Peor que el postureo de Lou Reed es el de uno famoso escritor -famoso ahora, menos famoso entonces-, que por ahorrarse la entrada de un concierto de John Cale prometió hacer una crónica para un periódico de provincias y se pasó todo el recital pidiéndole al galés canciones de Velvet Underground. Cuentan las crónicas profesionales que Cale, harto, hizo una versión de I´m waiting for the man que mejoraba los treinta últimos años en directo de Lou Reed. Pero deberíamos volver a Waters y sus actrices fetiches, una de las cuales tenía solamente cinco dientes y era a su vez una versión en miniatura de Divine -como antes lo fue Hervé Villechaize lo fue de Felipe González, ya ven que las habitaciones en este motel se comunican-, otra era Deborah Harry, que lo cuenta en su estupenda biografía -de la que hablaré hoy o quizá la próxima semana-, Waters y Divine en Pink Flamingos haciendo de la escatología arte transgresor. Sin más. Porque Waters -y volvemos a las raíces que unen el panteón pop-, acabó haciendo Cry baby y allí ya saben quién salía.

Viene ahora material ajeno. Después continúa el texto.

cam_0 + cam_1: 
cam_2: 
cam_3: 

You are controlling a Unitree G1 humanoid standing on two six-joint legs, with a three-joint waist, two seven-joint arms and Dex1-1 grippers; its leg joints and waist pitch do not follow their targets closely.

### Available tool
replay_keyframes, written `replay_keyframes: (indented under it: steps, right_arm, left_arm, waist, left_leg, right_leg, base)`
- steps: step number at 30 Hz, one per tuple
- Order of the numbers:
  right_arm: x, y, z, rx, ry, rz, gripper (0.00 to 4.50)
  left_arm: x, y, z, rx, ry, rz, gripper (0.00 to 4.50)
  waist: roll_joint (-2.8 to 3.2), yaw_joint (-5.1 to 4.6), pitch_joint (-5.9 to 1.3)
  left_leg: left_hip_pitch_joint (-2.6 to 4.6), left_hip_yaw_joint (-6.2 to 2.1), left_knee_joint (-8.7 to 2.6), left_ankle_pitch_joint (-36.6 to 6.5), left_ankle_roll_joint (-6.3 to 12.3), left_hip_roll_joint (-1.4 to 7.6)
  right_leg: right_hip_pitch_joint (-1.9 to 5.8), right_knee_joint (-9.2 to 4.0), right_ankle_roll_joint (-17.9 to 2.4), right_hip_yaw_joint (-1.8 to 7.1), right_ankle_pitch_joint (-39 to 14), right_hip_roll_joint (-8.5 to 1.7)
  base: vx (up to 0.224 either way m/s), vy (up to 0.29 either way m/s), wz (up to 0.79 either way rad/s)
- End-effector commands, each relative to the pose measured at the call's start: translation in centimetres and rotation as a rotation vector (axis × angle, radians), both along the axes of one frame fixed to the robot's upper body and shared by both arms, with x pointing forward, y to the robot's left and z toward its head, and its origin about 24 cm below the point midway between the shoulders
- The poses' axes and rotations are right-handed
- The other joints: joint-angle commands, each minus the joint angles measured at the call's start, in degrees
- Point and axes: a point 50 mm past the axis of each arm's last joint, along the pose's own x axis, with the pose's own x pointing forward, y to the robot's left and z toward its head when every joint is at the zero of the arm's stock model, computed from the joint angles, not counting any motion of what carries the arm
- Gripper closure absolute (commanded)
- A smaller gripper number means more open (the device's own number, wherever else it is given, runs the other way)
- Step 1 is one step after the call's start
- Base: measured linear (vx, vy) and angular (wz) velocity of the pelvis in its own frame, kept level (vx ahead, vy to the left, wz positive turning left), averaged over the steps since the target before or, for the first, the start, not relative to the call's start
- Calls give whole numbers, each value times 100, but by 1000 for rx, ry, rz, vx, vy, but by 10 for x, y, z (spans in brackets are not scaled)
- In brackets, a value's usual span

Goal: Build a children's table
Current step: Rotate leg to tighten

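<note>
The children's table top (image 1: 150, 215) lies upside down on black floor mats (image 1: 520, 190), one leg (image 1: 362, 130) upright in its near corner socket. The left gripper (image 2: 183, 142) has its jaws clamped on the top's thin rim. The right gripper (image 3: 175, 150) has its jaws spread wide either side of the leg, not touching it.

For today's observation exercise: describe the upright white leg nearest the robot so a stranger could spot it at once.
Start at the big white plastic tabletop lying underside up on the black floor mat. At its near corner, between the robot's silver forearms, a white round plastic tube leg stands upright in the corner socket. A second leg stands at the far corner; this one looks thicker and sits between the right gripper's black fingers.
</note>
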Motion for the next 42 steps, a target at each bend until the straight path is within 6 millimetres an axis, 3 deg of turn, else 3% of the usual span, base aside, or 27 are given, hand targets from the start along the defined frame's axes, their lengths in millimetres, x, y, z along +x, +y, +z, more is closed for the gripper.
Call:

Los dos últimos personajes son, como el resto, hipnóticos. Hank Williams, el gran ídolo del country en los años cuarenta, dipsómano, adicto al sexo, con un complejo de Edipo de manual, pero capaz de ser la versión fuera de la ley de Frank Sinatra antes de la aparición de Elvis Presley. Hank Williams, además de escribir un puñado de estándares de la música honk tonk es el protagonista, y eso nunca debemos olvidarlo, de una de las canciones más evocadoras de la historia, Tower of song de Leonard Cohen: “Le pregunté a Hank Williams si se siente solo/Hank Williams aún no me ha respondido/pero le escucho toser todas las noches/unos cien pisos más arriba/en la torre de la canción”. El libro se cierra con Burt Lancaster, que además de servir como portada y estribillo de un tema de Hombres G -perdonen la boutade-, hizo Veracruz con Sara Montiel, como se encargará Javier Gurruchaga de recordarnos en una canción; fue trapecista; tuvo miedo a que se dieran cuenta de que no era un actor de verdad, un actor del método; besó a Deborah Kerr al borde del mar, con las olas cubriéndoles, en una escena que si no conoces no has vivido en este planeta o tienes un problema grave de cultura básica; fue amigo y rival de Kirk Douglas y le sirvió a César Martín para terminar su libro de recopilaciones con un texto inédito escrito en pleno año distópico.

El libro está documentando de manera extenuante, generando un placer exacerbado en completistas y obsesivos como yo, además de utilizar una prosa sagaz y cáustica, una forma de escribir detallista que demuestra un periodismo donde la historia es la vida y la vida la historia. Una deconstrucción de la mitología de una elegancia sobresaliente. Háganse con él y después, si quieren algo más, permítamente recomendarles algunas otras biografías al límite. Pero eso será en una próxima entrega.